The Hofstra Pride football (formerly the Hofstra Flying Dutchmen) program was the intercollegiate American football team for Hofstra University, located on Long Island in Hempstead, New York. Hofstra competed in the NCAA Division I Football Championship Subdivision (FCS) and were members of the Colonial Athletic Association. Its first football team was fielded in 1937, and the program compiled a  record through 2009.

The nickname changed to Pride in 2000; following the 2009 season on December 3, the university announced the termination of the football program.
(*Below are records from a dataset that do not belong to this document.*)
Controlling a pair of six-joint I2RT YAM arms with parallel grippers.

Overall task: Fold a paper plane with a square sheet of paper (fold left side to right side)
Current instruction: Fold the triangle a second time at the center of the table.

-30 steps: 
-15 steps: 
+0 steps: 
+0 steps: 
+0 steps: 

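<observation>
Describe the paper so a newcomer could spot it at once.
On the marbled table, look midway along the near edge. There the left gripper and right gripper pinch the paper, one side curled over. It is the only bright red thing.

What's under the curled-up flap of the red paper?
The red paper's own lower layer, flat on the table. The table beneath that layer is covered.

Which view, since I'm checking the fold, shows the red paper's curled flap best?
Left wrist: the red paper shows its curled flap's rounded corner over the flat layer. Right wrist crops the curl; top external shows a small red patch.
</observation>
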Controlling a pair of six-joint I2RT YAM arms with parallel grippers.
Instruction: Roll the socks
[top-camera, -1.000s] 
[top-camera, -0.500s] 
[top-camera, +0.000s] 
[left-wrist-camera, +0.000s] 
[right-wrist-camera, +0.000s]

Under NCAA rules, football players could transfer to other schools and play immediately, without a waiting period, and scholarship-holders who wished to stay at Hofstra were permitted to keep their scholarships.

Funds previously used for the football program went into the creation of the medical school, and enhanced a variety of programs, including public health, hard sciences, and engineering.

Retired numbers
 Doug Shanahan (#26)
 Marques Colston (#89)
 Willie Colon (#77)
 Dave Fiore (#74)
 John Schmitt (#77)
 Wayne Chrebet (#3)
 Kyle Arrington (#24)

Playoff appearances

NCAA Division I-AA
The Pride appeared in the I-AA (FCS) playoffs five times, with an overall record of 2–5.

NCAA Division III
As the Flying Dutchmen, Hofstra made six appearances in the NCAA Division III football playoffs, with a combined record of 2–6.